SDD is the only drug approved by the FDA for treatment of chronic inflammatory periodontal disease. A sustained-release version of SDD is also FDA-approved for treatment of a chronic inflammatory skin disease known as Rosacea, and there is evidence that SDD inhibits bone loss in postmenopausal women with osteoporosis and could be beneficial for treating arthritis and other collagen-destructive diseases.
Periodontal disease results from localized bone loss around the teeth, while osteoporosis results from systemic bone loss that leads to skeletal degradation and fractures.
In the seven-year study funded by the National Institute of Health, or NIH, the scientists teamed up with researchers at the University of Nebraska to test whether SDD, already approved for treatment of bone loss in periodontal disease, also had any effect of reducing systemic bone loss.
The researchers randomly assigned SDD or placebo tablets in a double-blind study to 128 postmenopausal women with periodontal disease and osteopenia, the precursor to osteoporosis, for a two-year clinical trial period.
The study's results showed that inflammation and collagen-destructive enzymes due to periodontal disease were reduced significantly in women who took SDD tablets.
In addition, these women showed significantly reduced blood levels of molecular biomarkers of bone destruction that are indicators of systemic osteoporosis.
“The drug not only reduced their local periodontal disease over a two-year time period,” said Golub, who is one of the principle investigators of the NIH-funded studies. “But also reduced risk factors for bone loss around their hips and spine.”
Osteopenia, a precursor and milder form of osteoporosis, doesn't require medication. “We were reducing the risk of conversion of osteopenia to osteoporosis, which is typically treated with bisphophonates which can produce side effects,” said Golub.
A major benefit of SDD is that it has minimal side effects, said Slepian. The hope is that with SDD, doctors will be able to prevent development of osteoporosis without putting patients at risk for debilitating side effects.
The researchers also found highly significant reductions in the blood levels of the biomarker known as C-reactive protein, a chemical molecule that indicates impending cardiovascular disease. “Elevations in C-reactive protein may be even more important than elevations in cholesterol as risk factors of cardiovascular disease,” said Golub.
And there was yet one more surprise: Women more than five years postmenopausal who took SDD tablets for two years showed significantly increased blood levels of high-density lipids, known as HDL cholesterol or “good” cholesterol. HDL cholesterol is known to reduce risk of heart attack.
No major drugs exist today to raise good cholesterol except Niacin, Slepian said, which is very hard to take and can have uncomfortable side effects for many individuals.
“We're taking this to the next level to understand the mechanism,” said Slepian.

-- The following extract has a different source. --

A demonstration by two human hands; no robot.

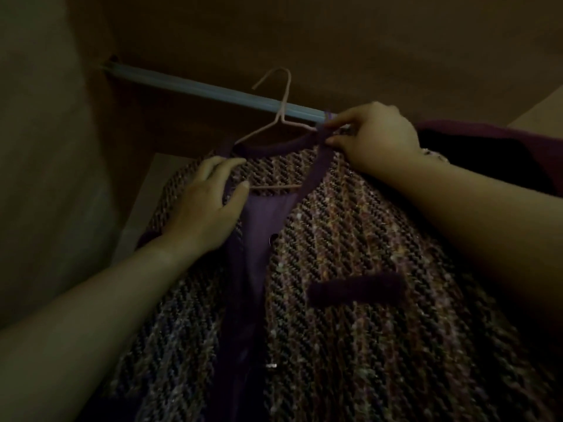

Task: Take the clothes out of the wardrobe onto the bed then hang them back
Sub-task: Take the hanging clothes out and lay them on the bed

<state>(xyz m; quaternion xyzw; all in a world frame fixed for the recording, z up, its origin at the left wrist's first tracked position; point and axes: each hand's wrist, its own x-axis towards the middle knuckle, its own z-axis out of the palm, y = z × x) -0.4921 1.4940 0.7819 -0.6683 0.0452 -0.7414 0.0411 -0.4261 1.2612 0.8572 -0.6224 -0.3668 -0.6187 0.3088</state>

HDL cholesterol has a core molecule that can be degraded by the same collagen and tissue-destructive enzymes that lead to osteoporosis and periodontal disease. The researchers believe that when SDD blocks the activity of these enzymes, the MMPs, reducing periodontal disease and risk of osteoporosis, it is also providing protection for the core molecule of HDL.
The collaboration among universities and departments that made the study possible is an essential element of scientific and medical progress, said Slepian: “This is an example of good innovation.”